A Firenze, poche ore prima dell'inizio dello sciopero a cui partecipano circa 4.000 lavoratori, entrano in azione Rindo e Umberto Mazzoli detto Rigore. I due irrompono nella sede dell'Unione fascista dei lavoratori dell'industria sul lungarno Guicciardini 23 e distruggono gli schedari che custodiscono nomi e cognomi dei lavoratori della provincia di Firenze. Mongolo entra travestito da milite fascista, dà fuoco agli schedari, scappa, getta la pistola e anche la chiave di casa in Arno. Con la sua azione vanno in fumo circa 4.000 schede anagrafiche di operai selezionati per essere deportati in Germania.
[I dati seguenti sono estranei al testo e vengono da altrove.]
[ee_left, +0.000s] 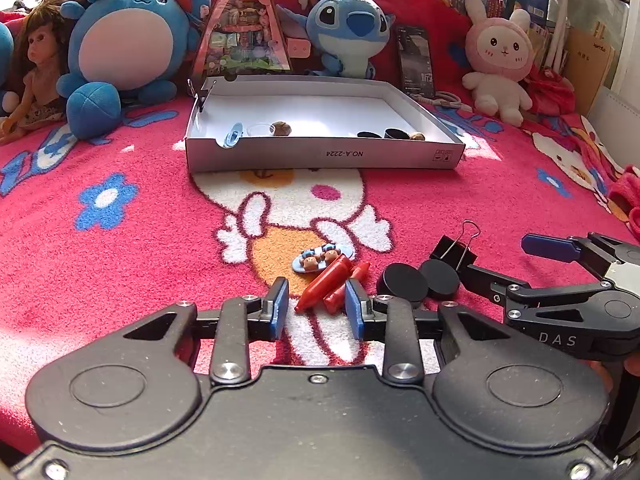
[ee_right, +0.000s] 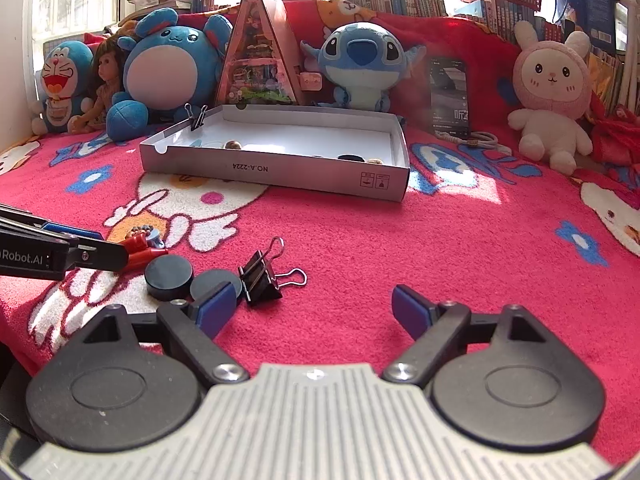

Dopo l'azione Rindo è ricercato. I fascisti si appostano nella sua casa di via de' Serragli per portarlo a Villa Triste, luogo di torture e sede della polizia politica nazista e del Reparto dei Servizi Speciali. La compagna subisce l'occupazione per mesi e spera che Rindo non torni a casa perché ogni volta che il campanello suona i fascisti puntano mitra e pistole a chi sta per entrare. "Mongolo" però è già stato inviato dal Partito Comunista sul massiccio del Pratomagno dove diventa capo di stato maggiore della Brigata Garibaldi Lanciotto comandata da "Potente".

Il 31 luglio 1944, la 3° e la 4° compagnia della Lanciotto, circa 200 uomini, sono mobilitate da "Potente" con l’obiettivo di farle entrare a Firenze pronte all'insurrezione. Alla guida delle compagnie, oltre i loro comandanti, anche "Mongolo", e Giulio Bruschi detto "Berto", commissario politico della brigata. La partenza è fissata dopo la mezzanotte.

Per giungere a Firenze le compagnie passano da località L’incontro, poi Rimaggio, Candeli fino ad arrivare al quartiere di Rovezzano. Alle prime luci dell'alba del 1 agosto, arrivate a Firenze, si nascondono negli scantinati della scuola professionale Giovanni da Verrazzano tra via Capo di Mondo e via Mannelli.

Il 4 agosto, per non essere scoperti, dato che al partigiano “Drago” è partito inavvertitamente un colpo di pistola, si spostano in una vicina tipografia in via Mannelli. Aspettando l'insurrezione, stampano il giornale murale “La voce della Lanciotto” e compongono l'inno ufficiale della brigata.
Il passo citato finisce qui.